▶ [Task to complete]
In how many lines of these records does the word "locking" appear? Give the number by itself.

START Extracted data

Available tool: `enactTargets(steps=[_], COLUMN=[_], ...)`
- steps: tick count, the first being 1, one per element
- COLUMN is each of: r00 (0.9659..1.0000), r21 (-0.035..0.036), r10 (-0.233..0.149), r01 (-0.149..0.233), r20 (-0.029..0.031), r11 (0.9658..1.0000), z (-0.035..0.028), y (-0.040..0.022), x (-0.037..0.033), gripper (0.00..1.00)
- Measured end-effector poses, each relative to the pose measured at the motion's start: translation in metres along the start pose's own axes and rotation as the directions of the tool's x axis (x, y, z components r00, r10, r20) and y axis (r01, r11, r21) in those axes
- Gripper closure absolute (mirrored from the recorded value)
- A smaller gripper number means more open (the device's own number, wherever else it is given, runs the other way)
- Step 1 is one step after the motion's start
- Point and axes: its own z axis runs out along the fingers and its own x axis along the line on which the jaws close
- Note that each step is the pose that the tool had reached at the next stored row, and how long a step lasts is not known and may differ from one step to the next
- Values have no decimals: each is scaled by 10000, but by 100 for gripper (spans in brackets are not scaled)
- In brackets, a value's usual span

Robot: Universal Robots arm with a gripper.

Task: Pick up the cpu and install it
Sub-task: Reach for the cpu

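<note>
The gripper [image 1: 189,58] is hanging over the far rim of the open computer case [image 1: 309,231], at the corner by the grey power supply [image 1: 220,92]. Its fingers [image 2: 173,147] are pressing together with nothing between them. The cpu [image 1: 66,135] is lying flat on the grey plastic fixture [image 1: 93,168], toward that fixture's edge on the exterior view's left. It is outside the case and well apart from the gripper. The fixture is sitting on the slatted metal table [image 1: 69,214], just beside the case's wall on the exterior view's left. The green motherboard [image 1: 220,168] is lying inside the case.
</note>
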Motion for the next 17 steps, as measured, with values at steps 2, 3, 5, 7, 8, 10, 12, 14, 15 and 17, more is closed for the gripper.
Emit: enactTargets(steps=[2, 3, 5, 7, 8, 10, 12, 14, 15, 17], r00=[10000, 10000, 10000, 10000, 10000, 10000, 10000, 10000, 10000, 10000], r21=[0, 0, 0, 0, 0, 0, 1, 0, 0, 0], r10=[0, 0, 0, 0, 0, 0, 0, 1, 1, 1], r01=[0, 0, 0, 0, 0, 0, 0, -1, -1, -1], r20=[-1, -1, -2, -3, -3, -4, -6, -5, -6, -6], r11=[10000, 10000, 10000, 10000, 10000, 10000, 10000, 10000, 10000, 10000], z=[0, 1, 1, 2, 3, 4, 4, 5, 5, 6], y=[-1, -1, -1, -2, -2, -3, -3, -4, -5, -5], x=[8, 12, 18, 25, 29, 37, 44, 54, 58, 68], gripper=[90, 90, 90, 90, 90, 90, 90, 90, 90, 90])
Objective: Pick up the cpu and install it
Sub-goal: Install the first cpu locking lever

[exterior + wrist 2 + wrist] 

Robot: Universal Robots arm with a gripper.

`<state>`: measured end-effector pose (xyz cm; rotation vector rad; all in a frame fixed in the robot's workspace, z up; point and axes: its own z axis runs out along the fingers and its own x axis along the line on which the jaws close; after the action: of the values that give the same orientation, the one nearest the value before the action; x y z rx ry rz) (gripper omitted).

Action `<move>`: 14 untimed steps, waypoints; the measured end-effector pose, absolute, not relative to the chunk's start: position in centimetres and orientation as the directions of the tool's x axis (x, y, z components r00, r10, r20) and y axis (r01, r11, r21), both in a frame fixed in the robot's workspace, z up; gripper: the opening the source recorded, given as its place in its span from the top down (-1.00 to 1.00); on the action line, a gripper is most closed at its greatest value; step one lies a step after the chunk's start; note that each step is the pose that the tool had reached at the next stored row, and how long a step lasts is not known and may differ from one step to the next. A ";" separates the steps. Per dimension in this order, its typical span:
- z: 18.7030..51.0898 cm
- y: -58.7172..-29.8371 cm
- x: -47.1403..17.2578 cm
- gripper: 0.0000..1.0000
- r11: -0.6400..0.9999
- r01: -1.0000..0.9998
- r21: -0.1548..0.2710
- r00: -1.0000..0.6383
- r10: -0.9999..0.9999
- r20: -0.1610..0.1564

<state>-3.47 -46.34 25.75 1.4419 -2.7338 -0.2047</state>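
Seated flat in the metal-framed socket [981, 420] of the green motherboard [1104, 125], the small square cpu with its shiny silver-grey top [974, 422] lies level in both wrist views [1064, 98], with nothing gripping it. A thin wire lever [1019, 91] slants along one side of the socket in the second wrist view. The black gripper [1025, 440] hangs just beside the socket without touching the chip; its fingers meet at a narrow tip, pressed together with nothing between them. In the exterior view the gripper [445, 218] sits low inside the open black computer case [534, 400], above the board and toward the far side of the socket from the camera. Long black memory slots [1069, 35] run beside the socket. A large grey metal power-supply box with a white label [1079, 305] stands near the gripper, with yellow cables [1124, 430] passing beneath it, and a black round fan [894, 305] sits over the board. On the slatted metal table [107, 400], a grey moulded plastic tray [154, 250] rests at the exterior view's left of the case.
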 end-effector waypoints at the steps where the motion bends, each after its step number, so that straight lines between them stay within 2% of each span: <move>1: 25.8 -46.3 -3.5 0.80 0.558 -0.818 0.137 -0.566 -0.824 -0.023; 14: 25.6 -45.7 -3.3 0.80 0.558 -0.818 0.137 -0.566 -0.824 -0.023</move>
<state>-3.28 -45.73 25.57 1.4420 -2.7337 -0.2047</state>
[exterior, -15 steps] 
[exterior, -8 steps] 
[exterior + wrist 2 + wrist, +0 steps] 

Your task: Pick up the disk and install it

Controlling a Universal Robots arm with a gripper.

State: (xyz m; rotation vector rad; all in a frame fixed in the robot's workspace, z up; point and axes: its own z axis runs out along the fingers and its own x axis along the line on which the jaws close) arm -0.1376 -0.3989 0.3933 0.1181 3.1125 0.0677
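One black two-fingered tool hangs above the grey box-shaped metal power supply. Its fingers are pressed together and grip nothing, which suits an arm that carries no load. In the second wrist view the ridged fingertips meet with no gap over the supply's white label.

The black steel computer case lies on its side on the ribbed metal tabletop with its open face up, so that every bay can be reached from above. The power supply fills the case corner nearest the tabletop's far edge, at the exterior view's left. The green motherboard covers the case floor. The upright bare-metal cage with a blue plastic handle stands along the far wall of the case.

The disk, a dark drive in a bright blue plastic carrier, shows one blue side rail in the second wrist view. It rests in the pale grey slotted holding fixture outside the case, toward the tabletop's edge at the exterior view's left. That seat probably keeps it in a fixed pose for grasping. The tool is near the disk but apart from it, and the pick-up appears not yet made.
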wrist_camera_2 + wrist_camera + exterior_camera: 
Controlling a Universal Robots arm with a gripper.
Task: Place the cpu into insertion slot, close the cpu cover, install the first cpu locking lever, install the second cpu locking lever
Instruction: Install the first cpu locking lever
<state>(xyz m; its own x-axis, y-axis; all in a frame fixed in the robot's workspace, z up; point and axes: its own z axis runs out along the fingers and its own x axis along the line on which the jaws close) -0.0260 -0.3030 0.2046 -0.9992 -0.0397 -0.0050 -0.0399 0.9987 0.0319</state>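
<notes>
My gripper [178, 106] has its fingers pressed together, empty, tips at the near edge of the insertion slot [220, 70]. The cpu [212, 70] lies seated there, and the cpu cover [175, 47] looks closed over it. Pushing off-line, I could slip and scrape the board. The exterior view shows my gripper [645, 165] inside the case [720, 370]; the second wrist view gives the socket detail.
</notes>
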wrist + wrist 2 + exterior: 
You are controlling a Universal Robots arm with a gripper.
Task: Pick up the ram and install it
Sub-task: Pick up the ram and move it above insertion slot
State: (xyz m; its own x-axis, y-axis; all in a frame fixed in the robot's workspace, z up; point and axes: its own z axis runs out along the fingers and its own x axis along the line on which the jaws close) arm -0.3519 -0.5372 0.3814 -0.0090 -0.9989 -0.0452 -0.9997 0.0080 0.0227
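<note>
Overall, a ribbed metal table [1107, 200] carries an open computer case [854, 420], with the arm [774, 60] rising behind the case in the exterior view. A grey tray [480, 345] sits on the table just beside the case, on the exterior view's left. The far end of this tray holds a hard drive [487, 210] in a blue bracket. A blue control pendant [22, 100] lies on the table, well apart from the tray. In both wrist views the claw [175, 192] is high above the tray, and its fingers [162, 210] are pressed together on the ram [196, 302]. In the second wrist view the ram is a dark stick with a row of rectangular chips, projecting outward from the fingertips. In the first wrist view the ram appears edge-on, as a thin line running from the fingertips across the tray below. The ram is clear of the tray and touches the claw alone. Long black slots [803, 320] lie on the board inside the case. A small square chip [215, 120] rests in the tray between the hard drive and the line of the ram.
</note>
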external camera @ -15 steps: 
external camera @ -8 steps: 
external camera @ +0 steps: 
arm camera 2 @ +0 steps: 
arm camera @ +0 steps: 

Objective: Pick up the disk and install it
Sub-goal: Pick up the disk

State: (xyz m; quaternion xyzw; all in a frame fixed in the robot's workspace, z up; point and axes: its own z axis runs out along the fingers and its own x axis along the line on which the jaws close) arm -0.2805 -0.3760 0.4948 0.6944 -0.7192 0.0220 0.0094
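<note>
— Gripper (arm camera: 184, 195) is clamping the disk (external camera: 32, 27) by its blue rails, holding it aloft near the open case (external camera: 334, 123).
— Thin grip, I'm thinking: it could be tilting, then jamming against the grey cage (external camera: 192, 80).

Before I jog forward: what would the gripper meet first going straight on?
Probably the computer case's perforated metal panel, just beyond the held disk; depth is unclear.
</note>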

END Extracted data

▶ [Exercise answer]
3